Afterward, he dwelled on the children who escaped the abuse.

"I'm looking forward to telling Hannah, Kayla and David that they never have to be afraid ever again," Jackson said.

Sean's biological family welcomed the news that a jury will make Paddock pay dearly for the boy they didn't get to raise.

"I'm so tickled that a jury decided something has got to be done about child abuse," said Ron Ford Sr., his grandfather. "But, there's really no justice because Sean's not here. I'll never get over that."

Sean and biological siblings David and Hannah were placed in the Paddock home in 2005, after relatives couldn't manage the financial hardship of rearing them.

Children's Home Society, a private adoption agency paid by the state to find adoptive parents for foster children, added the three to Paddocks' three other adopted children and a stepdaughter. The family of nine lived in a tiny farmhouse in a remote crossroads community outside Smithfield. Paddock schooled the children at home. They stopped seeing therapists, taking medicine and playing. They were beaten with plastic plumbing supply lines, ordered to eat feces and vomit, and denied meals.

Family sees culprits

Paddock's family said her own mother undid her as a child, robbing her of food, confidence and safety. Her estranged siblings and former foster family rallied around her this week, pleading with jurors to offer mercy to an abused child who had become a desperate mother.

On Thursday, at their homes in Virginia and West Virginia, they tried to digest the fate that their timid, vulnerable sister has met.

"It's so hard to swallow," stepsister Tanya Luck said. "She's not totally aware of what she's facing. She thinks this must be God's plan."

Paddock's family blames the state for handing over so many troubled children to a woman troubled herself.

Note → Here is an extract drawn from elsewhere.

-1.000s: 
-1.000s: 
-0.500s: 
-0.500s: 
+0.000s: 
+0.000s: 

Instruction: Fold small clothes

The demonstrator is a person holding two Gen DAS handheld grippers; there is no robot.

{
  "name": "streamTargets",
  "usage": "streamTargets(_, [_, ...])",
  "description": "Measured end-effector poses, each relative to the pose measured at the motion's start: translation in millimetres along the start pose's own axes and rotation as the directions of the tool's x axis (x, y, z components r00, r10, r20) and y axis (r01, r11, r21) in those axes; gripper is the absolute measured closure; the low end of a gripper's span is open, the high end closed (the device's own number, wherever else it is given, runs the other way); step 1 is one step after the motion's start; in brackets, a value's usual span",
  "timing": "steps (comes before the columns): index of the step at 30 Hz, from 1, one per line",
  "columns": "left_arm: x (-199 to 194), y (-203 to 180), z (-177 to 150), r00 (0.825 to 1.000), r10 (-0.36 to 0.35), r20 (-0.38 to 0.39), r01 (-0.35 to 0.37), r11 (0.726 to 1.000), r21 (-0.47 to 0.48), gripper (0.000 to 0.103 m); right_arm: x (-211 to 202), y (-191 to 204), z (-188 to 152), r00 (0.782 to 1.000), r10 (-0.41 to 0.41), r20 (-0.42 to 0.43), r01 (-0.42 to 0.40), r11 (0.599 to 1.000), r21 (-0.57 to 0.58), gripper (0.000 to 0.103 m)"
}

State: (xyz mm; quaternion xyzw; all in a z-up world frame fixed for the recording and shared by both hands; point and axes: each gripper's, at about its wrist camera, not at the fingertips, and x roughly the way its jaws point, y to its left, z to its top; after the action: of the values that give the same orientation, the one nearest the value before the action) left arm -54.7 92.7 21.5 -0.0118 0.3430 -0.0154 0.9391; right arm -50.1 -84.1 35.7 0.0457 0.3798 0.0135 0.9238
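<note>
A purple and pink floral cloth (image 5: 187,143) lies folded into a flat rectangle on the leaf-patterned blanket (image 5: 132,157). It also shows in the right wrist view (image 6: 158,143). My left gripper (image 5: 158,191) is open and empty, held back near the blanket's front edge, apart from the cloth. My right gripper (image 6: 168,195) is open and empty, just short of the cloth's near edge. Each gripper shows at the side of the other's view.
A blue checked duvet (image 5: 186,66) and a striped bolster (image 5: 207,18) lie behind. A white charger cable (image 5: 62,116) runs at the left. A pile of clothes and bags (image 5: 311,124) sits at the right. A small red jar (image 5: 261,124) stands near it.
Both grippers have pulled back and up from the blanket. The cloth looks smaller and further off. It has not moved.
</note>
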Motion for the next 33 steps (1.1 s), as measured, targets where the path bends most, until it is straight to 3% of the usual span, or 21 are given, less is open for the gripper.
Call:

They blame Michael Pearl, a minister from Tennessee who writes books advising parents how to raise submissive children. Luck flipped through one of Pearl's books Thursday -- it was among a stack of things Paddock asked her sisters to collect from a rented unit storing all she owned.

"She really believed this stuff," Luck said. "She was so wrapped up."

Ex-husband blamed

Mostly, Luck blamed Paddock's ex-husband, Johnny. He divorced his wife after she was arrested for Sean's death. Luck thinks Johnny Paddock's high expectations of his wife drove her to drastic ends.

Johnny Paddock was never charged in Sean's death or the abuse of the other children. All of the Paddock children swear he never hurt them.

Jackson, the prosecutor, said officials didn't have evidence to charge him with a crime and couldn't rely on mere speculation to show that he should have known the children were abused.

Johnny Paddock wasn't in court Thursday to see his wife of 17 years escorted away. Superior Court Judge Knox Jenkins announced after the verdict that Johnny Paddock "would not qualify as a parent by any definition.

"He wasn't aware of the torture and degradation inflicted upon innocent children in his own house? Nonsense."

Like her mother

When pushed, Paddock became her mother, her attorneys and a psychologist testified. She starved, beat and degraded her children the same way her siblings say she was treated as a girl.

No one ever punished Paddock's mother. She lost her children to foster care but was never charged, Paddock's siblings said.

Jackson hopes he's done better by Tami, Jessy, Ray, David, Kayla and Hannah.

"We've stepped up to end the cycle. I think they can be great parents," Jackson said.